One of the greatest things about the Cornerstone Festival is hanging out with all manner of cool and interesting folks from all over the world, and this year’s festival was no different.
Part of that was due to my status as a speaker this year: folks naturally come up to you after seminars and screenings with questions and additional thoughts. However, I also got a chance to meet up again with some familiar faces, as well as several of the other speakers from Imaginarium and Flickerings, such as Mike Hertenstein (the man behind Flickerings) and Paul Nethercott (a missionary in Japan who is working with the hikikomori there).

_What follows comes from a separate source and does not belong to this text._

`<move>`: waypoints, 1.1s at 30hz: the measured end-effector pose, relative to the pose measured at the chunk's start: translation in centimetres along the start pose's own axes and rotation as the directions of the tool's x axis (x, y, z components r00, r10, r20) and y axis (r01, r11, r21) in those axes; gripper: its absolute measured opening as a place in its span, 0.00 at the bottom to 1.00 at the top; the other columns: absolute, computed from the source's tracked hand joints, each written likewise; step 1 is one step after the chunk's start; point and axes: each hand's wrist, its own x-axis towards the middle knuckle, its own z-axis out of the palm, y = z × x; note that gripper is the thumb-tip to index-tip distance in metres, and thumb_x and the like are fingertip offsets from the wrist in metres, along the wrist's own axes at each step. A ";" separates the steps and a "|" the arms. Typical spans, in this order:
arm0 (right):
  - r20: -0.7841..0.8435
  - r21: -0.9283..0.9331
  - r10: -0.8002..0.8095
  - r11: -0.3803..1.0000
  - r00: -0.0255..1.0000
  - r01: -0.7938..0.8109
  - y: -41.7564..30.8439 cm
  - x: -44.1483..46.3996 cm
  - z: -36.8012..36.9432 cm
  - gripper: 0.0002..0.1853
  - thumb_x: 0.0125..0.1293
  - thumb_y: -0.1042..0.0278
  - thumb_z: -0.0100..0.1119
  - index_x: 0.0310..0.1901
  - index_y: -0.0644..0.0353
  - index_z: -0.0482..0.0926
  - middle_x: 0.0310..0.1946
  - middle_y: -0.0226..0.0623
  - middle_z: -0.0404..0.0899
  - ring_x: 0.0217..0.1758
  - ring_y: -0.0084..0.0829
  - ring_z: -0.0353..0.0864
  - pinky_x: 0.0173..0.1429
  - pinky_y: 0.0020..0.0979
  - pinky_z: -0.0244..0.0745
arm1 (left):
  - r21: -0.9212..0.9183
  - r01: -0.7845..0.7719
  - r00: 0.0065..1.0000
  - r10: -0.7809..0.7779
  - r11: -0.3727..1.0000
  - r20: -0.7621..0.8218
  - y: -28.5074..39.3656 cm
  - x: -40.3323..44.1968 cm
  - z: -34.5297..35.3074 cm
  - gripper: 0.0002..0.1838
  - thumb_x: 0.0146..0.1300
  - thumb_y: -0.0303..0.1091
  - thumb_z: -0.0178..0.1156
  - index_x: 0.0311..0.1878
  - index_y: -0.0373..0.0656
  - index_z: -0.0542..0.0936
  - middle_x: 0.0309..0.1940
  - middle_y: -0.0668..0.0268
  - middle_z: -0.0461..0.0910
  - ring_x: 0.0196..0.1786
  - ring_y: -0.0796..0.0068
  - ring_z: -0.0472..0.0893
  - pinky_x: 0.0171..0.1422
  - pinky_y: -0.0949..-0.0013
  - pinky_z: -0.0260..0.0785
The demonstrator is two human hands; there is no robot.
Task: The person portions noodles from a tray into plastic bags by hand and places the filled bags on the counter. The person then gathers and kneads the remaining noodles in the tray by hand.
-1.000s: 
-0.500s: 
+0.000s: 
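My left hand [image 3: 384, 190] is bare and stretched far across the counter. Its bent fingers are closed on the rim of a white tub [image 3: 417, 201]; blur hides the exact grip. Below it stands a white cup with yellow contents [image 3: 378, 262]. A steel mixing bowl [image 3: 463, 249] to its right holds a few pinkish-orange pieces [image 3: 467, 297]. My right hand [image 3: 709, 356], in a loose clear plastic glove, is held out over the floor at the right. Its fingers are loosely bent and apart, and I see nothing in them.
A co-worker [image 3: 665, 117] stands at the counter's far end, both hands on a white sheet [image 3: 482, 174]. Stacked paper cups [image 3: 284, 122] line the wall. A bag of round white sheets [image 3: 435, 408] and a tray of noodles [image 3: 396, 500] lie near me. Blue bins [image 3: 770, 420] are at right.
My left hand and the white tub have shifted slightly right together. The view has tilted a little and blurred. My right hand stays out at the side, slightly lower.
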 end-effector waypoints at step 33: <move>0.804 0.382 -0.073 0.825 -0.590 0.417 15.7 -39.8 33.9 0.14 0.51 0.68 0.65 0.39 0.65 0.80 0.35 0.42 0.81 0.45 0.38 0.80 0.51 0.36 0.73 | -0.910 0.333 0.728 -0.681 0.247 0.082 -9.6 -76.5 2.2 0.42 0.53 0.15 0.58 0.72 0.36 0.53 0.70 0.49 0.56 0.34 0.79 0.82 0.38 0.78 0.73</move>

John Morehead (no relation) is another. Unfortunately, I was only able to make it to one of his sessions — a Q&A session with several missionaries on how the Church needs to adapt its message to reach fringe groups and whatnot. (The other session of his, on role-playing games, was sort of nixed due to the post-film discussion for Darkon).
John recently sent me the URL for his blog TheoFantastique, and while I’ve only had a small amount of time to make my way through it, it’s already shot to the top of my reading list. TheoFantastique is, as the subtitle suggests, “a blog devoted to the enjoyment and exploration of the imagination and creativity as expressed through science fiction, fantasy, and horror.” However, these aren’t just fanboy rants and raves. Rather, John gets serious about his pop culture… real serious.

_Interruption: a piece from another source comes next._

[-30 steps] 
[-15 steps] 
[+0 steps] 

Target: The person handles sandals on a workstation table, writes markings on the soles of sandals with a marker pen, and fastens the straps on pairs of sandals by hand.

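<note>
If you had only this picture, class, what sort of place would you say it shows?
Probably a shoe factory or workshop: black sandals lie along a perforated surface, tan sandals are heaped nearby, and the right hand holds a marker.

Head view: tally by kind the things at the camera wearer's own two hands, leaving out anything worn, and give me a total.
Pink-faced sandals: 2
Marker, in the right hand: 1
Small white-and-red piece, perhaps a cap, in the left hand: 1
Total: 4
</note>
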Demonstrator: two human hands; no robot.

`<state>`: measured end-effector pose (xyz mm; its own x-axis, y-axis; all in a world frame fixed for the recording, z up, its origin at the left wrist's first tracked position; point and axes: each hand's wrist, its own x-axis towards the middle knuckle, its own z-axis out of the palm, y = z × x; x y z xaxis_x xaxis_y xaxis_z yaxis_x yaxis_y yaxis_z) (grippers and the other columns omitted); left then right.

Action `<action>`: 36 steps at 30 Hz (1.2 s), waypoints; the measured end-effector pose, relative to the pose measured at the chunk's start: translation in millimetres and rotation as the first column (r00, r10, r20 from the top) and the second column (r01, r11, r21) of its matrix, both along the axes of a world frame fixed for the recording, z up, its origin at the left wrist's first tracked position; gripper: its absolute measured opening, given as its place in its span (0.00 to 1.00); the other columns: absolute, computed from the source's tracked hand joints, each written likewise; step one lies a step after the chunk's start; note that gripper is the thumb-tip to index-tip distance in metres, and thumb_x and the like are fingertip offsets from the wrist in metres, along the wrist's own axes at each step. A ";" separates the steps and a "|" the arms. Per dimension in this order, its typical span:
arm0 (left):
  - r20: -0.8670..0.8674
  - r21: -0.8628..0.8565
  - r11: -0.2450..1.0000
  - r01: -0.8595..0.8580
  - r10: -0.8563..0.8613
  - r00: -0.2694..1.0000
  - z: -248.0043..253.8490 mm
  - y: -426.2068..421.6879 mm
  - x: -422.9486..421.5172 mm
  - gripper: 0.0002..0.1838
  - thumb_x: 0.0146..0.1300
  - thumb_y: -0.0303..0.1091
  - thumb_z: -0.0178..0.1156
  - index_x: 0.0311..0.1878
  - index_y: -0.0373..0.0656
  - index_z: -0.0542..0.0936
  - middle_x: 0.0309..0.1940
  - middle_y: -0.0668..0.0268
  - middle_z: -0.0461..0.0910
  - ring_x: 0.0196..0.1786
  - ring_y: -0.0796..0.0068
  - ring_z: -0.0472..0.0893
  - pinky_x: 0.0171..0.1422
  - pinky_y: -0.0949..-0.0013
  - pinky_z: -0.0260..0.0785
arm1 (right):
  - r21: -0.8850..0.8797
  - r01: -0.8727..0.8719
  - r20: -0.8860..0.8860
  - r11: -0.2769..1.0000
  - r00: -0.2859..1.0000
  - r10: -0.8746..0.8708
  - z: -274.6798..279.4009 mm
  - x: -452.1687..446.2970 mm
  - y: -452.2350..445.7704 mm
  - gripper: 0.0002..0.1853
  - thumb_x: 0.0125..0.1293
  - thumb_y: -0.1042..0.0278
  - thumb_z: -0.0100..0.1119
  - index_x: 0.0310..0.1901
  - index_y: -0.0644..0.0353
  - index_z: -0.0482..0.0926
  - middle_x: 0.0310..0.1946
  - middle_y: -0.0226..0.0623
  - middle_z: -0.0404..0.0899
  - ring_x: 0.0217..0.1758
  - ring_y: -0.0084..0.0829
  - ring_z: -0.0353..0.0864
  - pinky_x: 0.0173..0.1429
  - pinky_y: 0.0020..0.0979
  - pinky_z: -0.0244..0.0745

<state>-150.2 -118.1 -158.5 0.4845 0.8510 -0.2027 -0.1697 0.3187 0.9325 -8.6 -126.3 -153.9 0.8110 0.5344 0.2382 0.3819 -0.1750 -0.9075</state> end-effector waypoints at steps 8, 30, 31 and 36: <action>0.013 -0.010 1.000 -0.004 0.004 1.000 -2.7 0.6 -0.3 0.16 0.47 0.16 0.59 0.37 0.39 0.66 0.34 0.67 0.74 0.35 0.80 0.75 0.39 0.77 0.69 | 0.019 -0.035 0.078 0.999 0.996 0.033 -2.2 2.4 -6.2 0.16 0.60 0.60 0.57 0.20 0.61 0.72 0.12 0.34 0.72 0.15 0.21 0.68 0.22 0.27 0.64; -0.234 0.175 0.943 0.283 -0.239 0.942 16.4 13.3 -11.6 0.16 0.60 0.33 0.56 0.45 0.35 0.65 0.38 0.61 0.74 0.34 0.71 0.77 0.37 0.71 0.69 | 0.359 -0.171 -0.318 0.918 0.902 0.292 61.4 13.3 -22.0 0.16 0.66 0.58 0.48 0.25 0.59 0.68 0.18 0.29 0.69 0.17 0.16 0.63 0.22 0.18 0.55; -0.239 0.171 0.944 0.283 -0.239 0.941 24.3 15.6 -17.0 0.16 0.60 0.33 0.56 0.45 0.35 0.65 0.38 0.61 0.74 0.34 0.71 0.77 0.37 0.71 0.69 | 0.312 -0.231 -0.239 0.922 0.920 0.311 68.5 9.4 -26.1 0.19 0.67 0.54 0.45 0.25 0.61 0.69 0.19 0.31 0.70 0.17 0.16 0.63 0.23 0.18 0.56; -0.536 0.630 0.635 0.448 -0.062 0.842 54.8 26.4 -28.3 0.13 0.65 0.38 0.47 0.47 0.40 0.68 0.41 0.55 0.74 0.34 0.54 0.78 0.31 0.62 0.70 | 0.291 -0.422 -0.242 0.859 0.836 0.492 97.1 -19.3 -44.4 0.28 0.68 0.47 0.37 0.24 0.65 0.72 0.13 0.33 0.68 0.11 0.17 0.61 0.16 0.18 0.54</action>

Not only will you find academic explorations on topics ranging from depictions of Satan in cinema (including a review of a book by Nikolas Schreck, son-in-law of Church Of Satan founder Anton LaVey) to the exploration of horror in video games, but you’ll find interviews interviews with folks like comic artist Richard Moore (creator of Far West and Boneyard) and Arnold Kunert (who was involved with Ray Harryhausen’s classic films).
John’s also a fan of anime, as this recent interview with Bill Ellis — an associate professor of English and American Studies at Penn State — shows. The interview is very fascinating, and delves into the increasing popularity of anime in America as well as the spiritual underpinnings of the artform — underpinnings that many Americans are ignorant of, but once understood, can add a whole new level of detail to titles like Haibane Renmei and Hellsing.
All in all, a highly recommended blog to bookmark/subscribe to — especially if you’re like me, a Christian who is heavily interested in the various permutations of pop culture and takes such things seriously, but is often frustrated by the rest of the Church’s reactions to such things.
In addition to TheoFantastique, John is also part of the Neighboring Faiths Project (which seeks to find effective ways of communicating the Gospel to other religions and alternative spiritualities such as neo-paganism) and has written several books such as Encountering New Religious Movements (which won a Christianity Today Book Award in 2005).